* _What you have to do_
Return the listing below word for word.
── Exercise input ──
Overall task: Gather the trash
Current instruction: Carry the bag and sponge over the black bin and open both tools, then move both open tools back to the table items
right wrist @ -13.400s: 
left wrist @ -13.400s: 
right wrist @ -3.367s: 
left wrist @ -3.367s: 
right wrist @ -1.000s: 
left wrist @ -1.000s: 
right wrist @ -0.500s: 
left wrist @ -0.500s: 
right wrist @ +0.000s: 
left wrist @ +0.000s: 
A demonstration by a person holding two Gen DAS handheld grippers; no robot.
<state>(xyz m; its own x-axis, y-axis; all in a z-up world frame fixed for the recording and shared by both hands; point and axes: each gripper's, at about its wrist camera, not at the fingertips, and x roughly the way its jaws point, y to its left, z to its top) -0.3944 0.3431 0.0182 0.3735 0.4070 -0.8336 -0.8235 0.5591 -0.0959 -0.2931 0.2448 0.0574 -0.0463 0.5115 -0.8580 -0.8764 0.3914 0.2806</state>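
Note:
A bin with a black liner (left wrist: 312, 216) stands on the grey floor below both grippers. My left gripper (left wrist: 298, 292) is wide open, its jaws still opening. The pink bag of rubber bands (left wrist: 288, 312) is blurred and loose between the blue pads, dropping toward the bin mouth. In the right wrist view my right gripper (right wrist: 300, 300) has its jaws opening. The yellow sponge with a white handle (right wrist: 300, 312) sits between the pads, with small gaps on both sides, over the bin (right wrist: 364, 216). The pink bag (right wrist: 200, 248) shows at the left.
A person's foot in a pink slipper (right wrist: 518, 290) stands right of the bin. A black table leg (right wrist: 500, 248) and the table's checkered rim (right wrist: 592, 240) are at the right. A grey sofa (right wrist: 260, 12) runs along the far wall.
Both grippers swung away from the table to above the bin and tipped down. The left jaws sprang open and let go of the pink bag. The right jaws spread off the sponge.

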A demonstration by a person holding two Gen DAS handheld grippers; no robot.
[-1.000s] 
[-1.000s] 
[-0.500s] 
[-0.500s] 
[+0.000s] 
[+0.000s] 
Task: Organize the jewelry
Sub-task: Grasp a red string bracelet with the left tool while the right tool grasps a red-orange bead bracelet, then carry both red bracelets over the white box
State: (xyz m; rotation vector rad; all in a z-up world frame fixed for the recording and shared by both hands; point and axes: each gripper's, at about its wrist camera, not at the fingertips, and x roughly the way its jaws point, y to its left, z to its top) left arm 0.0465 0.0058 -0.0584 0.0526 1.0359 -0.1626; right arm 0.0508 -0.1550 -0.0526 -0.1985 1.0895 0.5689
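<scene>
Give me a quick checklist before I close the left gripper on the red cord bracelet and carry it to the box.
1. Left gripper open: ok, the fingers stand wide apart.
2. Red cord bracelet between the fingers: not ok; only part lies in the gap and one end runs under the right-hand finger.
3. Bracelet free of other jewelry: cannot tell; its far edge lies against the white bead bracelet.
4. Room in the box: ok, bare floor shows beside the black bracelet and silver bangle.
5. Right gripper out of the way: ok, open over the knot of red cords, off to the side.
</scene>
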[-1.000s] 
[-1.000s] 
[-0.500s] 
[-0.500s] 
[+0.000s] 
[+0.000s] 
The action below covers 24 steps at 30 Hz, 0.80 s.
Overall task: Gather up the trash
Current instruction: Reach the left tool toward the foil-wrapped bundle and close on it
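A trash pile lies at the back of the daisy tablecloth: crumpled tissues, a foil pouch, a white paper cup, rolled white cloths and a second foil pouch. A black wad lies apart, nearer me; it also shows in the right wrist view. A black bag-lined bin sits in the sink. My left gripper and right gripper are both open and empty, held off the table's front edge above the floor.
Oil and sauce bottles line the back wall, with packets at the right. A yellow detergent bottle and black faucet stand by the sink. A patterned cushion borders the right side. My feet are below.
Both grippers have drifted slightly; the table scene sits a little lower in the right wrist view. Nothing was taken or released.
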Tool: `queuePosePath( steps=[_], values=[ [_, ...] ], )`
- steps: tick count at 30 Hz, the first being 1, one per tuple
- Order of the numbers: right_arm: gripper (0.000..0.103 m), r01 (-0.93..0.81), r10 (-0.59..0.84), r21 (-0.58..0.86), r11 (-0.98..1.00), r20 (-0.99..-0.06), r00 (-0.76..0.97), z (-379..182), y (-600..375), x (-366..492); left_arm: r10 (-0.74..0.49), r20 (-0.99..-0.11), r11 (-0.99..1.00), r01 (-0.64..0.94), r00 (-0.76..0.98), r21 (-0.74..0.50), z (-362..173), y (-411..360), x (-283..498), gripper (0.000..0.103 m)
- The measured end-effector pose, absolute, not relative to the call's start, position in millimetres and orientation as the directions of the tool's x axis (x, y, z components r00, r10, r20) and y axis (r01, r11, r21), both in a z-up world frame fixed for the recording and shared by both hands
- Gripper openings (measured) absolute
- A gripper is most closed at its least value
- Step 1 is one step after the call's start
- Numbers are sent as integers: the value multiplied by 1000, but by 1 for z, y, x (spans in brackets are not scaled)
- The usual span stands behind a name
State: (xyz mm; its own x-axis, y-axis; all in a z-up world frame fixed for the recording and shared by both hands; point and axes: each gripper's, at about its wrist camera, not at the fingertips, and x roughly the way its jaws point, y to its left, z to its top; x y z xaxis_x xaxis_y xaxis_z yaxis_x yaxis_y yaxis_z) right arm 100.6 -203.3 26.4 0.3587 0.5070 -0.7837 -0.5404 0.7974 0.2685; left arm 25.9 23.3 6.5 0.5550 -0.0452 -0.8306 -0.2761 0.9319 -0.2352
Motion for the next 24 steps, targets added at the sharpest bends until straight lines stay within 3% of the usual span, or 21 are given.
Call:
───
* _Your solution_
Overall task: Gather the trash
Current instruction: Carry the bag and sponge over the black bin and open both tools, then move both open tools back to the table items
right wrist @ -13.400s: 
left wrist @ -13.400s: 
right wrist @ -3.367s: 
left wrist @ -3.367s: 
right wrist @ -1.000s: 
left wrist @ -1.000s: 
right wrist @ -0.500s: 
left wrist @ -0.500s: 
right wrist @ +0.000s: 
left wrist @ +0.000s: 
A demonstration by a person holding two Gen DAS handheld grippers; no robot.
<state>(xyz m; its own x-axis, y-axis; all in a z-up world frame fixed for the recording and shared by both hands; point and axes: each gripper's, at about its wrist camera, not at the fingertips, and x roughly the way its jaws point, y to its left, z to its top) -0.3944 0.3431 0.0182 0.3735 0.4070 -0.8336 -0.8235 0.5591 -0.0959 -0.2931 0.2448 0.0574 -0.0463 0.5115 -0.8580 -0.8764 0.3914 0.2806</state>
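Note:
A bin with a black liner (left wrist: 312, 216) stands on the grey floor below both grippers. My left gripper (left wrist: 298, 292) is wide open, its jaws still opening. The pink bag of rubber bands (left wrist: 288, 312) is blurred and loose between the blue pads, dropping toward the bin mouth. In the right wrist view my right gripper (right wrist: 300, 300) has its jaws opening. The yellow sponge with a white handle (right wrist: 300, 312) sits between the pads, with small gaps on both sides, over the bin (right wrist: 364, 216). The pink bag (right wrist: 200, 248) shows at the left.
A person's foot in a pink slipper (right wrist: 518, 290) stands right of the bin. A black table leg (right wrist: 500, 248) and the table's checkered rim (right wrist: 592, 240) are at the right. A grey sofa (right wrist: 260, 12) runs along the far wall.
Both grippers swung away from the table to above the bin and tipped down. The left jaws sprang open and let go of the pink bag. The right jaws spread off the sponge.
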
A demonstration by a person holding two Gen DAS handheld grippers; no robot.
[-1.000s] 
[-1.000s] 
[-0.500s] 
[-0.500s] 
[+0.000s] 
[+0.000s] 
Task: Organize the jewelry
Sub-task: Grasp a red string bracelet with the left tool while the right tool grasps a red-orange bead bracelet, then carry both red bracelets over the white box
State: (xyz m; rotation vector rad; all in a z-up world frame fixed for the recording and shared by both hands; point and axes: each gripper's, at about its wrist camera, not at the fingertips, and x roughly the way its jaws point, y to its left, z to its top) left arm 0.0465 0.0058 -0.0584 0.0526 1.0359 -0.1626; right arm 0.0508 -0.1550 -0.0526 -0.1985 1.0895 0.5689
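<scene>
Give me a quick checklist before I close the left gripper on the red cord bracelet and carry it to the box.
1. Left gripper open: ok, the fingers stand wide apart.
2. Red cord bracelet between the fingers: not ok; only part lies in the gap and one end runs under the right-hand finger.
3. Bracelet free of other jewelry: cannot tell; its far edge lies against the white bead bracelet.
4. Room in the box: ok, bare floor shows beside the black bracelet and silver bangle.
5. Right gripper out of the way: ok, open over the knot of red cords, off to the side.
</scene>
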[-1.000s] 
[-1.000s] 
[-0.500s] 
[-0.500s] 
[+0.000s] 
[+0.000s] 
The action below covers 24 steps at 30 Hz, 0.80 s.
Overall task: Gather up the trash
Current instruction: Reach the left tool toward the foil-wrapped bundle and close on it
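A trash pile lies at the back of the daisy tablecloth: crumpled tissues, a foil pouch, a white paper cup, rolled white cloths and a second foil pouch. A black wad lies apart, nearer me; it also shows in the right wrist view. A black bag-lined bin sits in the sink. My left gripper and right gripper are both open and empty, held off the table's front edge above the floor.
Oil and sauce bottles line the back wall, with packets at the right. A yellow detergent bottle and black faucet stand by the sink. A patterned cushion borders the right side. My feet are below.
Both grippers have drifted slightly; the table scene sits a little lower in the right wrist view. Nothing was taken or released.
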Tool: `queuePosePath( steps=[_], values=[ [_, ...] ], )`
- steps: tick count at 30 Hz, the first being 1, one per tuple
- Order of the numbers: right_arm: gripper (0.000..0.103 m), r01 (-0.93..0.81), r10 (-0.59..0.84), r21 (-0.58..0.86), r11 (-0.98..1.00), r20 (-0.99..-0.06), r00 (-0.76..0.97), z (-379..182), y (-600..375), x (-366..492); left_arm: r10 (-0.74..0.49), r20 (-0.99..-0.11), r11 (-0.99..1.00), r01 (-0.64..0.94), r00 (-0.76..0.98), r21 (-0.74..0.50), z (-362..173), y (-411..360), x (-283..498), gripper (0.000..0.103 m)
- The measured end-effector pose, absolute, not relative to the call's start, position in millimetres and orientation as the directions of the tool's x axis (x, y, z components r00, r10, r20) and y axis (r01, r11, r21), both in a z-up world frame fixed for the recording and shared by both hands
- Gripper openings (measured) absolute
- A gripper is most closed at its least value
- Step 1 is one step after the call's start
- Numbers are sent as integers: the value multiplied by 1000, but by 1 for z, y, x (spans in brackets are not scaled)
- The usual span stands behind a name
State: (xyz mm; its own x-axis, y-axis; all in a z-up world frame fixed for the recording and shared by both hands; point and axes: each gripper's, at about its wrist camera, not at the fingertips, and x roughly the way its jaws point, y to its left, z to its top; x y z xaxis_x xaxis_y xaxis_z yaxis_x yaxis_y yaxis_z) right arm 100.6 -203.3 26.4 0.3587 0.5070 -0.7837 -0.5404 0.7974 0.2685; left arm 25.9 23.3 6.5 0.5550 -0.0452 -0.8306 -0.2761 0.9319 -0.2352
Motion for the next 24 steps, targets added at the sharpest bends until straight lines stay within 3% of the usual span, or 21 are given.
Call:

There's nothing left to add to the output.